[WORK INSTRUCTIONS] Extract the listing below in full, unchanged.

[DATASET SECTION]

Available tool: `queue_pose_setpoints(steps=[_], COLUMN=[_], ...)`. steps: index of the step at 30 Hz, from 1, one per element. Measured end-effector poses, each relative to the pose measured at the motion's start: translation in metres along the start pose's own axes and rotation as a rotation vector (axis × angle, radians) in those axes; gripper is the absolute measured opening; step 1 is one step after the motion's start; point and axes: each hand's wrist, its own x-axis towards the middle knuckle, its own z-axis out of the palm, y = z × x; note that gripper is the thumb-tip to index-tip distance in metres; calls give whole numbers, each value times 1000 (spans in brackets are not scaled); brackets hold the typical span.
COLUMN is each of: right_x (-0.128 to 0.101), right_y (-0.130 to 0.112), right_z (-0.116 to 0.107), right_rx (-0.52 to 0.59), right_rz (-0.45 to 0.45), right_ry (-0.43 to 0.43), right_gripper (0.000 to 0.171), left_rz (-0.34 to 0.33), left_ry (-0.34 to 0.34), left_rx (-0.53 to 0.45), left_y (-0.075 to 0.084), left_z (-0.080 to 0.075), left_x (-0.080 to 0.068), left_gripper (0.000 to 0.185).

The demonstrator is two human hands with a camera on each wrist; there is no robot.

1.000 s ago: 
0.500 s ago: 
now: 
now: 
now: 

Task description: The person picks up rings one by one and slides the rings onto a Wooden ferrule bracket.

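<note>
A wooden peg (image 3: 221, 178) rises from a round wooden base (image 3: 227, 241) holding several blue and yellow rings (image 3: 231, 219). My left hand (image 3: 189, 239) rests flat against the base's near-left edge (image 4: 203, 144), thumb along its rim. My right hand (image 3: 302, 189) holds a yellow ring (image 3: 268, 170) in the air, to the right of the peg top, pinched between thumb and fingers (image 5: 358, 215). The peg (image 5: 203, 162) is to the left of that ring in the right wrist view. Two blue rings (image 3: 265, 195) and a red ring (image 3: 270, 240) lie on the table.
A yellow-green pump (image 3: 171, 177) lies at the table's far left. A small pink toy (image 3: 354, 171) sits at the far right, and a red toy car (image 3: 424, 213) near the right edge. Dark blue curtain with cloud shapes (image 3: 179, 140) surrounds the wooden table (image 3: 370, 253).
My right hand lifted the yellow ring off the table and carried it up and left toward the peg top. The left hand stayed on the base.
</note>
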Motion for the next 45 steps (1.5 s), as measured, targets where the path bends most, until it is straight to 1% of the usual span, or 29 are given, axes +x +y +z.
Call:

[FINISHED TASK]
Available tool: `queue_pose_setpoints(steps=[_], COLUMN=[_], ...)`. steps: index of the step at 30 Hz, from 1, one per element. Measured end-effector poses, each relative to the pose measured at the motion's start: translation in metres along the start pose's own axes and rotation as a rotation vector (axis × angle, radians) in those axes; gripper is the absolute measured opening; step 1 is one step after the motion's start; point and axes: each hand's wrist, its own x-axis towards the middle knuckle, its own z-axis out of the palm, y = z × x; note that gripper is the thumb-tip to index-tip distance in metres; calls give whole numbers, each value times 1000 (spans in brackets are not scaled); brackets hold the typical span.
COLUMN is each of: right_x (-0.128 to 0.101), right_y (-0.130 to 0.112), right_z (-0.116 to 0.107), right_rx (-0.52 to 0.59), right_rz (-0.45 to 0.45), right_ry (-0.43 to 0.43), right_gripper (0.000 to 0.171), left_rz (-0.34 to 0.33), left_ry (-0.34 to 0.34), left_rx (-0.53 to 0.45), left_y (-0.075 to 0.084), left_z (-0.080 to 0.075), left_x (-0.080 to 0.068), left_gripper (0.000 to 0.185).

The demonstrator is two human hands with a camera on each wrist; there is no robot.

1.000 s ago: 
0.500 s ago: 
now: 
now: 
now: 

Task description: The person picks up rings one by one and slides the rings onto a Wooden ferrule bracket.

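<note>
A wooden peg (image 3: 221, 178) rises from a round wooden base (image 3: 227, 241) holding several blue and yellow rings (image 3: 231, 219). My left hand (image 3: 189, 239) rests flat against the base's near-left edge (image 4: 203, 144), thumb along its rim. My right hand (image 3: 302, 189) holds a yellow ring (image 3: 268, 170) in the air, to the right of the peg top, pinched between thumb and fingers (image 5: 358, 215). The peg (image 5: 203, 162) is to the left of that ring in the right wrist view. Two blue rings (image 3: 265, 195) and a red ring (image 3: 270, 240) lie on the table.
A yellow-green pump (image 3: 171, 177) lies at the table's far left. A small pink toy (image 3: 354, 171) sits at the far right, and a red toy car (image 3: 424, 213) near the right edge. Dark blue curtain with cloud shapes (image 3: 179, 140) surrounds the wooden table (image 3: 370, 253).
My right hand lifted the yellow ring off the table and carried it up and left toward the peg top. The left hand stayed on the base.
</note>
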Motion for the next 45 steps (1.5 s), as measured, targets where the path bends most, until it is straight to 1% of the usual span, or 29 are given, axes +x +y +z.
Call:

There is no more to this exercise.